*Assigned task:* Please give the lines below again exactly as they stand, from the one that contains "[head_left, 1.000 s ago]" up to and including the one that contains "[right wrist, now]", leaving all pictures out.

*Record excerpts:*
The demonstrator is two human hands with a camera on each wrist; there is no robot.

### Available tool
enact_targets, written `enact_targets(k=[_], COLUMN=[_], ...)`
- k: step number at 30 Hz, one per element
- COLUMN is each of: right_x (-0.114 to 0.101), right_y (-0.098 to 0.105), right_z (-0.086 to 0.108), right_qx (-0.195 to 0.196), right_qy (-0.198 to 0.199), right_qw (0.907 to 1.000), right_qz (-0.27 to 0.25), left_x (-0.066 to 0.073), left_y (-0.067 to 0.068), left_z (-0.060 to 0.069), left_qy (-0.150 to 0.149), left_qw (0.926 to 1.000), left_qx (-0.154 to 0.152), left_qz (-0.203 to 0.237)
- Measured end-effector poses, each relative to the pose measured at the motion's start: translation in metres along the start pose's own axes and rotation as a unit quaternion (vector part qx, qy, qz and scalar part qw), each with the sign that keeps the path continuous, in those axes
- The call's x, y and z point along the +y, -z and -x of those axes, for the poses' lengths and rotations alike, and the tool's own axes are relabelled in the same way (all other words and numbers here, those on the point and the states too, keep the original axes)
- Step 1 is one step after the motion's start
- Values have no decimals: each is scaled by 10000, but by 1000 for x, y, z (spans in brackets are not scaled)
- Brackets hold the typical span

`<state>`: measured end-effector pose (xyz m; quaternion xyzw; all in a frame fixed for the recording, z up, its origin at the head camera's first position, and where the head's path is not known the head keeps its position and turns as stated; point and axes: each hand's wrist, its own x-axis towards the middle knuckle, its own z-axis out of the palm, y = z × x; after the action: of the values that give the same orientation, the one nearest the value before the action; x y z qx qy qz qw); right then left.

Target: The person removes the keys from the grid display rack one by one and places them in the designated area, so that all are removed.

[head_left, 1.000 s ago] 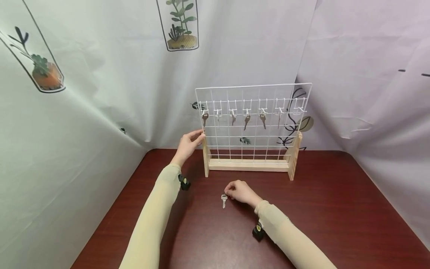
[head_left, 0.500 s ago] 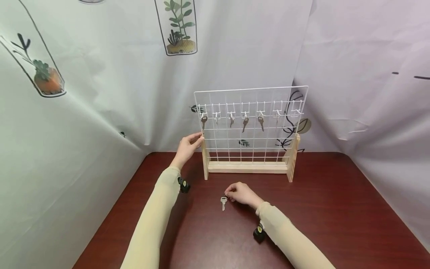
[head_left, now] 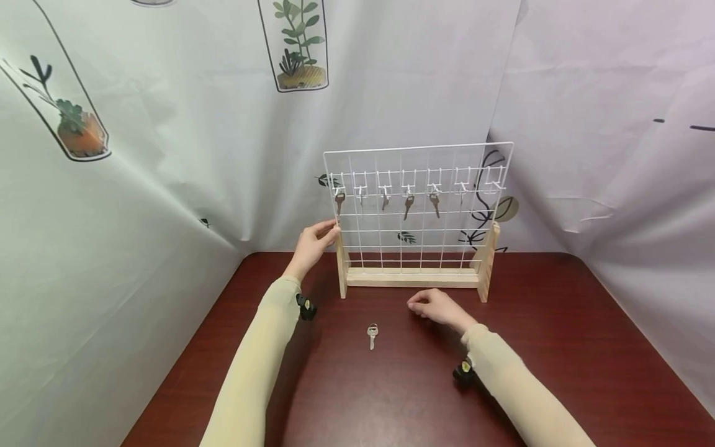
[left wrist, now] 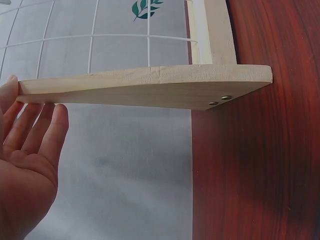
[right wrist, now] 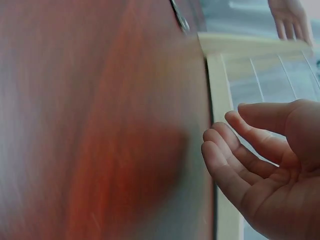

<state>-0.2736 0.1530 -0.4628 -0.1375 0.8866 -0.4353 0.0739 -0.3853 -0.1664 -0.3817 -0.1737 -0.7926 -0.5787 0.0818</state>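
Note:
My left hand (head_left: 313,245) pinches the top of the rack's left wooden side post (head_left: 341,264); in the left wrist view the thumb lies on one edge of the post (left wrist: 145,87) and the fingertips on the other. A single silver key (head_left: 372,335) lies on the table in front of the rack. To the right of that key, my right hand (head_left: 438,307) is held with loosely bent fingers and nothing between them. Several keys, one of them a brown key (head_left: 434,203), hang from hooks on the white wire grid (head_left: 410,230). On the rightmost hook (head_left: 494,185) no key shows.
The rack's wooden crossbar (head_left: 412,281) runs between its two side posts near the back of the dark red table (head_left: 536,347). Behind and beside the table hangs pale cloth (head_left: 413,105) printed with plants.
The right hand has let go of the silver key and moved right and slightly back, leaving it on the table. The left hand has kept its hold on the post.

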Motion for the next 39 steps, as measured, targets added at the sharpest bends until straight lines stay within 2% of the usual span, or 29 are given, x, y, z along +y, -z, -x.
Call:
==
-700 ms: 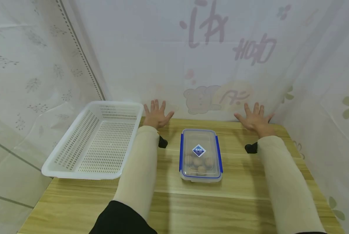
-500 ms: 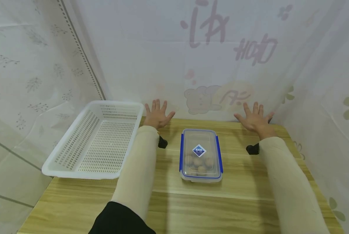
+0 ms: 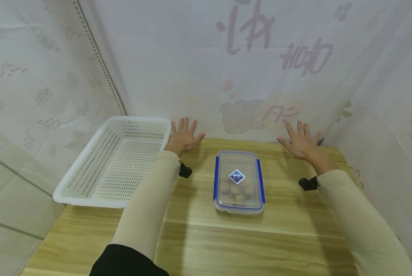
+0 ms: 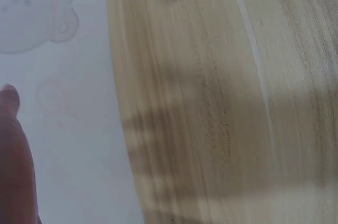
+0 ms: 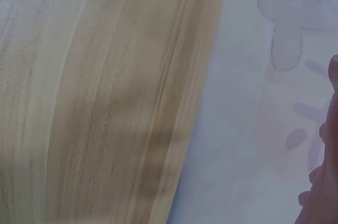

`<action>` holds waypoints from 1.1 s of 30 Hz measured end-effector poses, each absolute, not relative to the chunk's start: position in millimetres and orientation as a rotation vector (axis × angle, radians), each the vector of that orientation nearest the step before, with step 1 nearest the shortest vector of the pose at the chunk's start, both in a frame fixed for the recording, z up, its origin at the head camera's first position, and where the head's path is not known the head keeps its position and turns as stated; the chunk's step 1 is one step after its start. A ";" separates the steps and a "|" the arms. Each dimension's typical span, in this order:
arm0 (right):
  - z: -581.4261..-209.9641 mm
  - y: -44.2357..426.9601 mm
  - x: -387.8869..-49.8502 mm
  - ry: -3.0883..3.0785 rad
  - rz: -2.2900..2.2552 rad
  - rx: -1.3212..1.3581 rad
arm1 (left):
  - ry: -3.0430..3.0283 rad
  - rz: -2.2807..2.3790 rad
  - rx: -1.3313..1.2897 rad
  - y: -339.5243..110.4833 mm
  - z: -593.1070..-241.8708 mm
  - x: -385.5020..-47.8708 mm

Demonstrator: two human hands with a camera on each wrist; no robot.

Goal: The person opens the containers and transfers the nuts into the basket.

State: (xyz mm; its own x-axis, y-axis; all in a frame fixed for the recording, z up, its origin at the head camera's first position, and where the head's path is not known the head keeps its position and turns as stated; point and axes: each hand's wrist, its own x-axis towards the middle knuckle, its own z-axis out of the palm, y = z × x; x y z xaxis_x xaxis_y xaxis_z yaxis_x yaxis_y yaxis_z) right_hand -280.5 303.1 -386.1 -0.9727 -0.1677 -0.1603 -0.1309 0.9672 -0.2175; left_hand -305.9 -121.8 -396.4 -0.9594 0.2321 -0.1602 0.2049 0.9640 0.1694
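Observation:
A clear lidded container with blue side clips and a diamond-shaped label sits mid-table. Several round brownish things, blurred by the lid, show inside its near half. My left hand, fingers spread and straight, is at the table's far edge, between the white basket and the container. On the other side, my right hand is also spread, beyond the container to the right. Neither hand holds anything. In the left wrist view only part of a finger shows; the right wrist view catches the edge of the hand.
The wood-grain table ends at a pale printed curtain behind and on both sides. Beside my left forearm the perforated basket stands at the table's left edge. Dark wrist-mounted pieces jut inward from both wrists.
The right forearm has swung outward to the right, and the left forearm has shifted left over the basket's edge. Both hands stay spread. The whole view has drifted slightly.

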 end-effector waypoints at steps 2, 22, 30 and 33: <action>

*Written response:*
[head_left, 1.000 s ago] 
[head_left, 0.500 s ago] 
[head_left, now] 
[left wrist, now] 
[right wrist, now] 

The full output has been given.